Vault 7: CIA used fake software update to spy on NSA, DHS, FBI

As part of the Vault 7 software leak, WikiLeaks has just exposed ExpressLane, another CIA project used to secretly collect biometrics from fellow intelligence agencies such as the NSA, DHS and FBI. The cyber operation dates from 2009 and only works on Windows computers.

Disguising the operation as a software update, a CIA technician would visit the targeted organization to make sure the update was not declined and the tool was installed.

“ExpressLane 3.0 will overtly appear to be just another part of this system. It”s called: MOBSLangSvc.exe and is stored in \Windows\System32,” reads the most recent user guide published in 2009. “Covertly it will collect the data files of interest from the liaison system and store them compressed and encrypted in the covert partition on a specially watermarked thumb drive when it is inserted into the system.”

The Office of Technical Services (OTS) within the CIA reportedly already had a system to collect biometric data shared with agencies around the world.

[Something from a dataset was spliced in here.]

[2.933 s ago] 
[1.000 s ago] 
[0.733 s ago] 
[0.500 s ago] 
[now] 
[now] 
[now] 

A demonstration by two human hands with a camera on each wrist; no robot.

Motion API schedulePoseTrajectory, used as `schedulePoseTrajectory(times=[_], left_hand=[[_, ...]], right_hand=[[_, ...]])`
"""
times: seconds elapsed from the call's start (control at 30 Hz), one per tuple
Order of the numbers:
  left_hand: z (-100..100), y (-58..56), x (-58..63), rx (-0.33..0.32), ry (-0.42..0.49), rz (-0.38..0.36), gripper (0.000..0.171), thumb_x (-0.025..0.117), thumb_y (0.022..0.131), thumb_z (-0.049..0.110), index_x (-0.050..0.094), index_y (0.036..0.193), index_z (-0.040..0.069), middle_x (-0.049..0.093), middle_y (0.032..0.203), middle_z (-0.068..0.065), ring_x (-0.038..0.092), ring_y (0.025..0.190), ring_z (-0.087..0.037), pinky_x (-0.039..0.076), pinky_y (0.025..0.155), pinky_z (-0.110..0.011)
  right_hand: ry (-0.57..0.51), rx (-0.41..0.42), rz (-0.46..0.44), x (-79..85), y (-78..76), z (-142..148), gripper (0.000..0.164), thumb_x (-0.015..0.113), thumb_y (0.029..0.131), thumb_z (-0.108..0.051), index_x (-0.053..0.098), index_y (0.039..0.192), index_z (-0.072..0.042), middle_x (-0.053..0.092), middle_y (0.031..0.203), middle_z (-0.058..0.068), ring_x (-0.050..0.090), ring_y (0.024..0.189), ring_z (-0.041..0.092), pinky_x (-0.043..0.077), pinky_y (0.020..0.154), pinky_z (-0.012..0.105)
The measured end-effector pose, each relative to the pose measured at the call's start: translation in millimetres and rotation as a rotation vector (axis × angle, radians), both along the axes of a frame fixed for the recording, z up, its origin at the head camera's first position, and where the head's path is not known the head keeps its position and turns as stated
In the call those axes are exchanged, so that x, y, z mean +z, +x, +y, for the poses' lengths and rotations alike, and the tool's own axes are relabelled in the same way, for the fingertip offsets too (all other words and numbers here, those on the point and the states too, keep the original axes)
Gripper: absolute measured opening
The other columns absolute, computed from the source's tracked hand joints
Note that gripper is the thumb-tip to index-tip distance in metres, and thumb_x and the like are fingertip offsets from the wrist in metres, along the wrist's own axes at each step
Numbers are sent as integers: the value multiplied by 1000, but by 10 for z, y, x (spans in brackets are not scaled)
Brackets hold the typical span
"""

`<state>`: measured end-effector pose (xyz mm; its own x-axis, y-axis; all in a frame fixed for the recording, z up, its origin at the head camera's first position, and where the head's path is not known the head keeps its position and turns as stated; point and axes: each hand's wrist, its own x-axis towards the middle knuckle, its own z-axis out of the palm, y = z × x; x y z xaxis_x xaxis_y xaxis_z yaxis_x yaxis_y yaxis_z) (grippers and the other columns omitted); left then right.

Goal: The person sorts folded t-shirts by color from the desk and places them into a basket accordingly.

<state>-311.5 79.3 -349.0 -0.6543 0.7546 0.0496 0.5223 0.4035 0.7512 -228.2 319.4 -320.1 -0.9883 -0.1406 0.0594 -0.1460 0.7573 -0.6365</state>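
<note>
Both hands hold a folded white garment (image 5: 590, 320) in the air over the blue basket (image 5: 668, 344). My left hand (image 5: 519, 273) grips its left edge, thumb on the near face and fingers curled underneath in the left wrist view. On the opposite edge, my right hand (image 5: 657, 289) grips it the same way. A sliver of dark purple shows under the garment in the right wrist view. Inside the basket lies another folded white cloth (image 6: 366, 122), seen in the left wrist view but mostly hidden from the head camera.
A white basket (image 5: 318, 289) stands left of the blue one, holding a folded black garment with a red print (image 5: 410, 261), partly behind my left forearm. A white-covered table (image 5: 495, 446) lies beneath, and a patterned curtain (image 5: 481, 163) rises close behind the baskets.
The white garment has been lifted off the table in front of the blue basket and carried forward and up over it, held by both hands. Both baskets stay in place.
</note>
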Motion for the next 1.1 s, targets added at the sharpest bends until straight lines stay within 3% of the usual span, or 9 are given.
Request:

The database may have been considered incomplete and partner agencies to be withholding information, since ExpressLane was used to extract data through its technical liaison service. The tool appeared to be part of the system and it set a kill date for 6 months as a default value.

“OTS/I2C [Office of Technical Service/Identity Intelligence Center] has an established effort to provide liaison services with a system that collects biometric information. ExpressLane v3.1.1, and supporting tools, was developed to support OTS/I2C in their efforts to verify that this data is also being shared with the Agency,” the manual says.